◆ What you will do: Search the records that follow and extract every line containing the string "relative".

◆ The data:
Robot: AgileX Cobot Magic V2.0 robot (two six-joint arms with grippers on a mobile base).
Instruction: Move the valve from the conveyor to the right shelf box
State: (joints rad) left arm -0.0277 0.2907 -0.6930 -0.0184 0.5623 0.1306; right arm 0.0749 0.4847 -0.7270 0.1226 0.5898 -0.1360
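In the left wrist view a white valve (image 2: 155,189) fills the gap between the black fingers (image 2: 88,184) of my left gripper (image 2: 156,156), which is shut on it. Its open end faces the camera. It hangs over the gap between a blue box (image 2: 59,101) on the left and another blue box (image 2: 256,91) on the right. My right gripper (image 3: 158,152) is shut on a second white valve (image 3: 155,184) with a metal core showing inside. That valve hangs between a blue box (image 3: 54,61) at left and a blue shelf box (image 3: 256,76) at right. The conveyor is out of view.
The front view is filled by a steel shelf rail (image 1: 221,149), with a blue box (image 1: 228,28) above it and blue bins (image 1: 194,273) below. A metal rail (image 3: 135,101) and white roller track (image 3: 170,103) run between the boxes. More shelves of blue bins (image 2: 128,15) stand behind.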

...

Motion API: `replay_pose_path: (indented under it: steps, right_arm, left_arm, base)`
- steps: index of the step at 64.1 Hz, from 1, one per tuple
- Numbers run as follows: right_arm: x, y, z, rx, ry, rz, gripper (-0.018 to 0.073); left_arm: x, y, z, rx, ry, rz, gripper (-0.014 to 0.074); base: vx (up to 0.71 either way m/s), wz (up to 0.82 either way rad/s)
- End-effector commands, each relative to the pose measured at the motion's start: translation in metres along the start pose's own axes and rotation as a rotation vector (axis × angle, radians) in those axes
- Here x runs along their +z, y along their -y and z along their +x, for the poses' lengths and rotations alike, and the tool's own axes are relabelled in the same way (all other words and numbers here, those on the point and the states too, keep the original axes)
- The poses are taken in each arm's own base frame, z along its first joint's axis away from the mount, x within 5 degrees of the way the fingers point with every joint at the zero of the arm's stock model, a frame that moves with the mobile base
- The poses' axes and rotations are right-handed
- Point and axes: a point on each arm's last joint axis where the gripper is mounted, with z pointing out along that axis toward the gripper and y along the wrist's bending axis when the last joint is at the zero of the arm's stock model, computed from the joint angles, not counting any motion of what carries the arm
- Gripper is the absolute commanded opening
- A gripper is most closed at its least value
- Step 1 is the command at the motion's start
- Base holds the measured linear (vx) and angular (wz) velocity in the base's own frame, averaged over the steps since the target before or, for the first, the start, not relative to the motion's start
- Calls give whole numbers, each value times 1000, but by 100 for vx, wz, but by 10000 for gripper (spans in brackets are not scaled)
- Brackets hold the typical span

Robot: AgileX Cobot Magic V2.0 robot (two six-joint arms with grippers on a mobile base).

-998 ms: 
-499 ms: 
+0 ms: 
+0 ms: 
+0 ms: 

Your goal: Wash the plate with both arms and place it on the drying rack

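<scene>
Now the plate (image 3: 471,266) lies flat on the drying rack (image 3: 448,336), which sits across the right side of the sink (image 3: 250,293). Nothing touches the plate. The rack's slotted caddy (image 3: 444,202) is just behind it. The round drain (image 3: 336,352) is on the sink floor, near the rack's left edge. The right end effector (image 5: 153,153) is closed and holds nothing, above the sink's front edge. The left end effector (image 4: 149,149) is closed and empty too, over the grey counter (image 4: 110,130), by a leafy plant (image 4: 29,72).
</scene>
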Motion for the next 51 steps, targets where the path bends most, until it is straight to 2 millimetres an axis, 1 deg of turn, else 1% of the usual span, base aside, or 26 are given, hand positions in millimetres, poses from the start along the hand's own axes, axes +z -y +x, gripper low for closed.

◆ Answer for this exercise:
- End-effector commands, each relative to the pose measured at the motion's start: translation in metres along the start pose's own axes and rotation as a rotation vector (axis × angle, radians) in those axes
- Base holds the measured linear (vx) and angular (wz) velocity in the base's own frame, averaged over the steps since the target before or, for the first, the start, not relative to the motion's start

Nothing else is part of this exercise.